__Exercise instructions__:
From the entries below, print exactly the span beginning with the line holding "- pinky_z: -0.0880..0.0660" and ending with the line holding "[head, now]", endpoints included, and skip any pictures.

Extracted data entries
+++

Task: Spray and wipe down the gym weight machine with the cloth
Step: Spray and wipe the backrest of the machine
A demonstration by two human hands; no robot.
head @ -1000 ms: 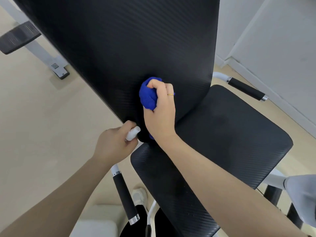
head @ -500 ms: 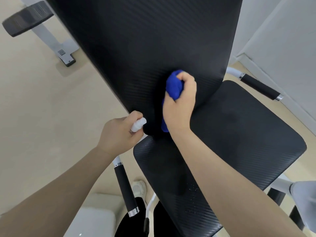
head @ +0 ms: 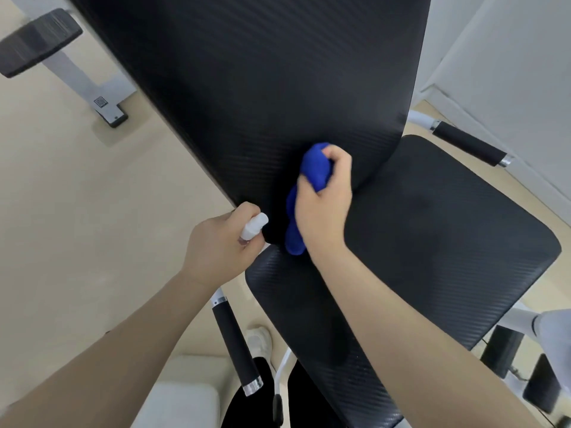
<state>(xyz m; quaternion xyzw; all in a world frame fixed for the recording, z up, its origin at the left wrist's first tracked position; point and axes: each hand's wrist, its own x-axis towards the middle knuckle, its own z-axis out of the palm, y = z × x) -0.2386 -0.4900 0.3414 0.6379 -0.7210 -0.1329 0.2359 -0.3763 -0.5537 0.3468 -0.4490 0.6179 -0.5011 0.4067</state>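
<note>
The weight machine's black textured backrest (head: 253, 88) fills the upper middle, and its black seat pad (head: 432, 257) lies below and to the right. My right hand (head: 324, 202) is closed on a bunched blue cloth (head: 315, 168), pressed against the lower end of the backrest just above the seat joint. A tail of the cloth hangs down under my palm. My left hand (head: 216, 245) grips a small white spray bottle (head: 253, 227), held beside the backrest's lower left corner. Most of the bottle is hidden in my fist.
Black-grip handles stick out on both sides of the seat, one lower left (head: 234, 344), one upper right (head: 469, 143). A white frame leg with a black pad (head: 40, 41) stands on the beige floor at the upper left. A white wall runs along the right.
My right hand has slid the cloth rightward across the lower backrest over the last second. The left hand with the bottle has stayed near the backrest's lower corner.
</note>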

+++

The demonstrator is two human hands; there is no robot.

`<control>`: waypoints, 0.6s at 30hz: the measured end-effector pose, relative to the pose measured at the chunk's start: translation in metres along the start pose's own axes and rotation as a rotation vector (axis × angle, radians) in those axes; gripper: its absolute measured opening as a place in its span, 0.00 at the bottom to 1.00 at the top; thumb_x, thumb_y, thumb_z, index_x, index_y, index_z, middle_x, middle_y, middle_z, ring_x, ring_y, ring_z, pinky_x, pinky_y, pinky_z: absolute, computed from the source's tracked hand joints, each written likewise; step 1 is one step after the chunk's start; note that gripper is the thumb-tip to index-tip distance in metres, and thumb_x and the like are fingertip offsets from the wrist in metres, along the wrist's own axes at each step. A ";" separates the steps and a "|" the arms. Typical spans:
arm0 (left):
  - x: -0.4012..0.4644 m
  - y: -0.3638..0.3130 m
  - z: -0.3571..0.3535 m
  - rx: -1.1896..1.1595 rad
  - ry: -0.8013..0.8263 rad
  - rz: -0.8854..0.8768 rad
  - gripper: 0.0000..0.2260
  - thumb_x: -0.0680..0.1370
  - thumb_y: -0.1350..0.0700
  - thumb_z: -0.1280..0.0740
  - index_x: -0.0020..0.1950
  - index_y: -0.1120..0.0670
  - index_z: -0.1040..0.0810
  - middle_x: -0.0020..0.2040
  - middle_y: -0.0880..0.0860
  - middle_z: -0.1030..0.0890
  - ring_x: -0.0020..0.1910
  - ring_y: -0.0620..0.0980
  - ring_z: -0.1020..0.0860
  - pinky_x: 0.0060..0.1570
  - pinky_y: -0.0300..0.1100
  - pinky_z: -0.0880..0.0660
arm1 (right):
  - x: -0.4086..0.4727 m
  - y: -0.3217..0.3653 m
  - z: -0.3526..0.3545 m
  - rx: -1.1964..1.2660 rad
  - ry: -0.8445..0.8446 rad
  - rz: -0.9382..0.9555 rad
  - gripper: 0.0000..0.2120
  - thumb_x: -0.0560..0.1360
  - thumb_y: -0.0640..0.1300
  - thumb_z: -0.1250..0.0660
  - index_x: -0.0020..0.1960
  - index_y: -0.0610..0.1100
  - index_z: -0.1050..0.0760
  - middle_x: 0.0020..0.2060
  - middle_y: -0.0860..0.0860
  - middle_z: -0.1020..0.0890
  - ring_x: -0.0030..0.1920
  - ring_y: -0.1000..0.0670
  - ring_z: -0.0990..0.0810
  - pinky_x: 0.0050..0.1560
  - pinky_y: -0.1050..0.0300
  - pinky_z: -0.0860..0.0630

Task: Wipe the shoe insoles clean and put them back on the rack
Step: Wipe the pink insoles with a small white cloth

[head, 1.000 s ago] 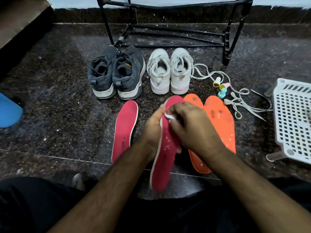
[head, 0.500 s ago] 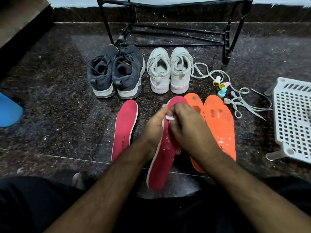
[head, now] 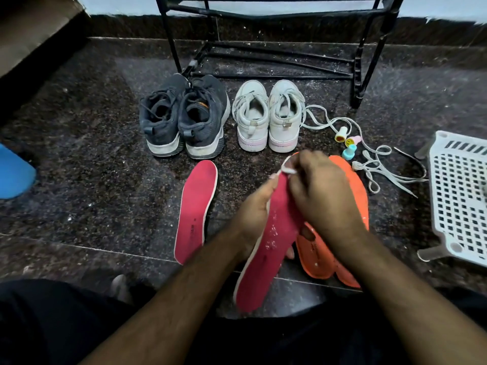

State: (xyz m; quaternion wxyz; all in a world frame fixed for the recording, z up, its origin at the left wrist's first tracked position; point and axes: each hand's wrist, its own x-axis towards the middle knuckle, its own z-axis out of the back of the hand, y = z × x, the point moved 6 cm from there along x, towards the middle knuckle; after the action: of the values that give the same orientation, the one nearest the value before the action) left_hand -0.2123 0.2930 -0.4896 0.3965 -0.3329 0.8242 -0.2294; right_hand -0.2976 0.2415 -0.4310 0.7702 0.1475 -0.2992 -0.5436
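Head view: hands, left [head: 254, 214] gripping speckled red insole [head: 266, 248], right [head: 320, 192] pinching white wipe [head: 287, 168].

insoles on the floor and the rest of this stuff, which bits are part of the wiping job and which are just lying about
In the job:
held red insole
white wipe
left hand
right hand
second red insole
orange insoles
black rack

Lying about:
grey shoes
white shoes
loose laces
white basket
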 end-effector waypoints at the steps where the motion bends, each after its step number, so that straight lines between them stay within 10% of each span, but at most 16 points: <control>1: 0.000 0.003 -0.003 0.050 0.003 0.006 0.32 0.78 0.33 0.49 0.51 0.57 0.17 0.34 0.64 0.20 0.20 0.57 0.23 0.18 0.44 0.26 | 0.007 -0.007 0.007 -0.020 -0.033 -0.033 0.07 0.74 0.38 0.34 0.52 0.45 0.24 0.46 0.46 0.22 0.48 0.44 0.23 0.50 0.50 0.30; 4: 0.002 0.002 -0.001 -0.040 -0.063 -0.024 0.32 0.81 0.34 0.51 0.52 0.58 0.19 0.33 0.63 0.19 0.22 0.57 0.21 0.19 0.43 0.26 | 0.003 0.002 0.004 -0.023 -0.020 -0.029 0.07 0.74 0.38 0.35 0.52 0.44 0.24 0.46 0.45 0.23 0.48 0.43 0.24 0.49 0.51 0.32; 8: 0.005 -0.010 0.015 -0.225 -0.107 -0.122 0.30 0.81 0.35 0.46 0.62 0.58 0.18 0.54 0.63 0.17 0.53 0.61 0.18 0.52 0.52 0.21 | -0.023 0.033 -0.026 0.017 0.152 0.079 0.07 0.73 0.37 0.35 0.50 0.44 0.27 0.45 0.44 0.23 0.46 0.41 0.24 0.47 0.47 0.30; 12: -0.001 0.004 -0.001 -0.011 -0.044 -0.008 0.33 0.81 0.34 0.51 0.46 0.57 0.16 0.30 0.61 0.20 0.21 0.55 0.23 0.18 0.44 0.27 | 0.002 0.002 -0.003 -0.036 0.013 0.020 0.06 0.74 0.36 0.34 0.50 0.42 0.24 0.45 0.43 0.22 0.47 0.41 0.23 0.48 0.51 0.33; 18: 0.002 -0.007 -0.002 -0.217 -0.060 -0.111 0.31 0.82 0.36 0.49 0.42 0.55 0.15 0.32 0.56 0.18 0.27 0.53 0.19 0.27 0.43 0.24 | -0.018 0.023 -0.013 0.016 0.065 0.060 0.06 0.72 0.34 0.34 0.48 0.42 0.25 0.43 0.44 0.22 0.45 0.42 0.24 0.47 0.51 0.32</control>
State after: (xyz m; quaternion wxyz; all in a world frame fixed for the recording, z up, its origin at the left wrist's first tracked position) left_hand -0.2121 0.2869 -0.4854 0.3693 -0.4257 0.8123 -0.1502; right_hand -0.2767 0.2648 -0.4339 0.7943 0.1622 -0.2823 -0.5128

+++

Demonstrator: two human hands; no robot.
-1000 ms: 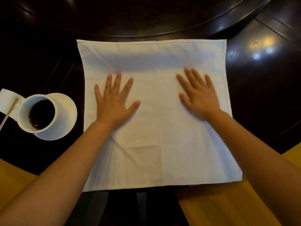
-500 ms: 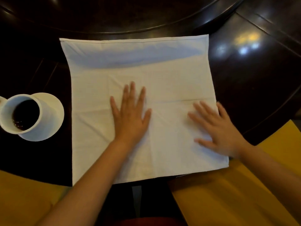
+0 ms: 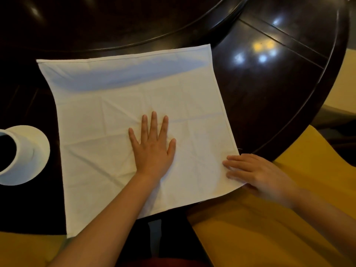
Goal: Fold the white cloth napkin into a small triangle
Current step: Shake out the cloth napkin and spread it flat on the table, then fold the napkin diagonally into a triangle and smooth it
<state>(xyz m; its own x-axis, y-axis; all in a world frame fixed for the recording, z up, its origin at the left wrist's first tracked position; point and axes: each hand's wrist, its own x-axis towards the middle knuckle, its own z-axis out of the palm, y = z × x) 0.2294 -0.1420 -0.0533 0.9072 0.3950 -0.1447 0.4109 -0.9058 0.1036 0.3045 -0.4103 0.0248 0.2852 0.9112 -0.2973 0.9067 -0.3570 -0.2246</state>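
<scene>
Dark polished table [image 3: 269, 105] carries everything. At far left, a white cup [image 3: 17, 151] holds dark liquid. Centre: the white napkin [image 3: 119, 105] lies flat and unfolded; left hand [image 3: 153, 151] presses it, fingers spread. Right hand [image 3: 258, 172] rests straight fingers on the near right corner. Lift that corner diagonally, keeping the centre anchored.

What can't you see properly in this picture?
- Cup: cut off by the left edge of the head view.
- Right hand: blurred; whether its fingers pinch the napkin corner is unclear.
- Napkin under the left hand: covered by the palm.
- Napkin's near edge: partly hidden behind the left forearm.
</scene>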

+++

__Completed task__:
  - pinky_z: -0.0880..0.0660
arm1 (right):
  - x: -0.4086..0.4727 m
  - y: -0.3217..0.3653 m
  - z: -0.3526..0.3545 m
  - rx: -1.1964..1.2660 rad
  - ry: -0.8445..0.8446 rad
  - rz: -0.9382..0.9555 rad
  - gripper: 0.0000..0.2120
  - thumb_x: -0.0560..0.1360
  - thumb_y: -0.0640..0.1300
  - thumb_z: -0.1250..0.0660
  - index_x: -0.0020..0.1960
  - index_y: -0.0610..0.1100
  - index_z: -0.1050..0.0760
  - middle_x: 0.0020..0.2060
  - middle_y: -0.0860..0.0860
  - middle_z: -0.1020..0.0890
  - ring_x: -0.0030..0.1920
  - ring_y: -0.1000..0.0670
  - ring_z: -0.0990..0.0810
  - pinky_x: 0.0050..0.1560
  - pinky_y: -0.1050..0.0300
  - pinky_z: -0.0860..0.0630

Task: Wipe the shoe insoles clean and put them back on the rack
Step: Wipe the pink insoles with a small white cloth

[head, 1.000 s ago] 
[head, 0.500 s ago] 
[head, now] 

Besides this answer, the exercise requires nothing else.